## INSTRUCTIONS TO FOLLOW
Beginning with the first line of the data below, set down each line exactly through the line that contains "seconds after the".

## DATASET ENTRIES

----------

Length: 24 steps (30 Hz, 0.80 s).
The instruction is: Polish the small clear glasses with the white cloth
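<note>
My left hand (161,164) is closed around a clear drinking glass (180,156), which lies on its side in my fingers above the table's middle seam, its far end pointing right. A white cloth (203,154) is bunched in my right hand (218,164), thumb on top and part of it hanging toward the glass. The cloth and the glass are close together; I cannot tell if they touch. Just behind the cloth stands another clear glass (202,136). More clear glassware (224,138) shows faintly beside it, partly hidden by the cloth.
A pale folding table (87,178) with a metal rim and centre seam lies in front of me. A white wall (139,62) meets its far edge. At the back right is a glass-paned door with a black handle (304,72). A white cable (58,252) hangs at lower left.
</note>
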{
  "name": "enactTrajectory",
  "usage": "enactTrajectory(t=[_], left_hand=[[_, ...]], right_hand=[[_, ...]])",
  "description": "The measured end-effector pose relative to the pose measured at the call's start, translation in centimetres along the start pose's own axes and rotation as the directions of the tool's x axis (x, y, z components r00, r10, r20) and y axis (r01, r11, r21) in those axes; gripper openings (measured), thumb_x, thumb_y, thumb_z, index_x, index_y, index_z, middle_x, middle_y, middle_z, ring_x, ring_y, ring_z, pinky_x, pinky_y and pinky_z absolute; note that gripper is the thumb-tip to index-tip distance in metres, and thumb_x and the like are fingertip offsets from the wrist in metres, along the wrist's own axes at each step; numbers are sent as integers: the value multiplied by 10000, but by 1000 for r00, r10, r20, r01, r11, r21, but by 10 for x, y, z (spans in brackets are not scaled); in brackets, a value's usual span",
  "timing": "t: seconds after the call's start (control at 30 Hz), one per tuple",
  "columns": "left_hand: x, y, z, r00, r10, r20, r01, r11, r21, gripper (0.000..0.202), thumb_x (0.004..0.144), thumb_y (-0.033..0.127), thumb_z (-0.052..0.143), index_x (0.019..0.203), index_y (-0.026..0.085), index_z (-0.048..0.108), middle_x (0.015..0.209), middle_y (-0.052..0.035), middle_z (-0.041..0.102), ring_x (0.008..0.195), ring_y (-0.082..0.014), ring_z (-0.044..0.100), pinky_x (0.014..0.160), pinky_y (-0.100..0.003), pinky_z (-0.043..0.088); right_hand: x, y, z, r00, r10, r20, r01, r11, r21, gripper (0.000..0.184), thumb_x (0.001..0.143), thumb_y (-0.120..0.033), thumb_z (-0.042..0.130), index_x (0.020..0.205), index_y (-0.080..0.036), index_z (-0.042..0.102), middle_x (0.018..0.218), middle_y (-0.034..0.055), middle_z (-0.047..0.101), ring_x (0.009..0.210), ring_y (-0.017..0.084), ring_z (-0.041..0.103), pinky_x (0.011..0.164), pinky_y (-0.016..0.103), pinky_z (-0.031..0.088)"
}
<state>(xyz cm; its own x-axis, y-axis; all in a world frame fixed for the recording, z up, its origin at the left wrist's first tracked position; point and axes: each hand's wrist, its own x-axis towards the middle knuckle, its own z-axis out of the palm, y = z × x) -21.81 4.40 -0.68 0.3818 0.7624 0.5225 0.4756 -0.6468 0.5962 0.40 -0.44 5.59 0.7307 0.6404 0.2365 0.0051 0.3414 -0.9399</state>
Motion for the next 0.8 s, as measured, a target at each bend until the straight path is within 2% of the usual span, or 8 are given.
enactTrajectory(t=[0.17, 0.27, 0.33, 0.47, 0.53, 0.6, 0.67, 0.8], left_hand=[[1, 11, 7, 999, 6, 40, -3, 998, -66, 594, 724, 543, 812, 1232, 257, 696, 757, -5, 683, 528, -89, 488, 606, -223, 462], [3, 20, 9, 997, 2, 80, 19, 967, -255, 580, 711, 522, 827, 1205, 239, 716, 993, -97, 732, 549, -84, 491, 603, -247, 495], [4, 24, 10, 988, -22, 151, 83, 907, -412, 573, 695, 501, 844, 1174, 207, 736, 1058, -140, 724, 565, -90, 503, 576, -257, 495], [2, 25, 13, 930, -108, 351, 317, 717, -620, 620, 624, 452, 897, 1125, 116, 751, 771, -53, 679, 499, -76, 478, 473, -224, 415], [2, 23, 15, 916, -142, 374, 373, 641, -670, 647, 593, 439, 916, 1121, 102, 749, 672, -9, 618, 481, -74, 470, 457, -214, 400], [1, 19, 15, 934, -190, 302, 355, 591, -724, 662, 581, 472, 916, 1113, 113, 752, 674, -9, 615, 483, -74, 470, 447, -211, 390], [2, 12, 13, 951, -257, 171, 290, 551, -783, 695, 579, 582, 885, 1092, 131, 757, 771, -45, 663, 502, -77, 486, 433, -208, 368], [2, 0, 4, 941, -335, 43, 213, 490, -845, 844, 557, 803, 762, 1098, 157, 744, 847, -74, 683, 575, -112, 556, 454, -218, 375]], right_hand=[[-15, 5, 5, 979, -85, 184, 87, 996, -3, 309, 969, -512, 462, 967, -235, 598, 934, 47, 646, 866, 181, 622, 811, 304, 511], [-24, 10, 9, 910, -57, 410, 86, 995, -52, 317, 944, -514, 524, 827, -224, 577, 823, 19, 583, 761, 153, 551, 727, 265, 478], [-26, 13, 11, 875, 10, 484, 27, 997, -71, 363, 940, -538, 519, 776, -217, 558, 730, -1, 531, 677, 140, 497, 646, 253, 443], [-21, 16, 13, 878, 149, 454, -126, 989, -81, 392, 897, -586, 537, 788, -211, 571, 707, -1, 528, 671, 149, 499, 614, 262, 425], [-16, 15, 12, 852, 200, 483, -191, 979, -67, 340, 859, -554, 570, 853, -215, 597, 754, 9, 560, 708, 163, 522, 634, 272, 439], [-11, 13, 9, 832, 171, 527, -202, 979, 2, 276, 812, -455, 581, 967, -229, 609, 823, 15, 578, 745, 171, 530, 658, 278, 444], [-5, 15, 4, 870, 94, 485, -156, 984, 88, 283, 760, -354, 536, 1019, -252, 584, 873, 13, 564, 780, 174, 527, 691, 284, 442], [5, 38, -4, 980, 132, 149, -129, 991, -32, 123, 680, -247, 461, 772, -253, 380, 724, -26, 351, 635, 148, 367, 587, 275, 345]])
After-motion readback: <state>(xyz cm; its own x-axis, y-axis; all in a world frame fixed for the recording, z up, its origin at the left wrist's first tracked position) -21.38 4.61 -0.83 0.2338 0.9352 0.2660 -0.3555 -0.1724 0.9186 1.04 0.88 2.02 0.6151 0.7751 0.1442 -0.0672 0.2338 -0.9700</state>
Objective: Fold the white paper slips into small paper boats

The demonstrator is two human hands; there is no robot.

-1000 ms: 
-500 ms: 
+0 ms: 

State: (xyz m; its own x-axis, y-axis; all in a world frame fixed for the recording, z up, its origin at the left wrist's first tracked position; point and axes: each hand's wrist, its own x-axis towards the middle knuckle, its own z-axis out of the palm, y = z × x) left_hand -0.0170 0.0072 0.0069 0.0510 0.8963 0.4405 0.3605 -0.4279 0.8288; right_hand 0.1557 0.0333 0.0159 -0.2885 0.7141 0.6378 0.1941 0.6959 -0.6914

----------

## THE COMPLETED TASK
Length: 24 steps (30 Hz, 0.80 s).
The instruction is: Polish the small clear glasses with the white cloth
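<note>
My left hand (161,164) is closed around a clear drinking glass (180,156), which lies on its side in my fingers above the table's middle seam, its far end pointing right. A white cloth (203,154) is bunched in my right hand (218,164), thumb on top and part of it hanging toward the glass. The cloth and the glass are close together; I cannot tell if they touch. Just behind the cloth stands another clear glass (202,136). More clear glassware (224,138) shows faintly beside it, partly hidden by the cloth.
A pale folding table (87,178) with a metal rim and centre seam lies in front of me. A white wall (139,62) meets its far edge. At the back right is a glass-paned door with a black handle (304,72). A white cable (58,252) hangs at lower left.
</note>
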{
  "name": "enactTrajectory",
  "usage": "enactTrajectory(t=[_], left_hand=[[_, ...]], right_hand=[[_, ...]])",
  "description": "The measured end-effector pose relative to the pose measured at the call's start, translation in centimetres along the start pose's own axes and rotation as the directions of the tool's x axis (x, y, z components r00, r10, r20) and y axis (r01, r11, r21) in those axes; gripper openings (measured), thumb_x, thumb_y, thumb_z, index_x, index_y, index_z, middle_x, middle_y, middle_z, ring_x, ring_y, ring_z, pinky_x, pinky_y and pinky_z absolute; note that gripper is the thumb-tip to index-tip distance in metres, and thumb_x and the like are fingertip offsets from the wrist in metres, along the wrist's own axes at each step; numbers are sent as integers: the value multiplied by 10000, but by 1000 for r00, r10, r20, r01, r11, r21, but by 10 for x, y, z (spans in brackets are not scaled); in brackets, a value's usual span",
  "timing": "t: seconds after the call's start (control at 30 Hz), one per tuple",

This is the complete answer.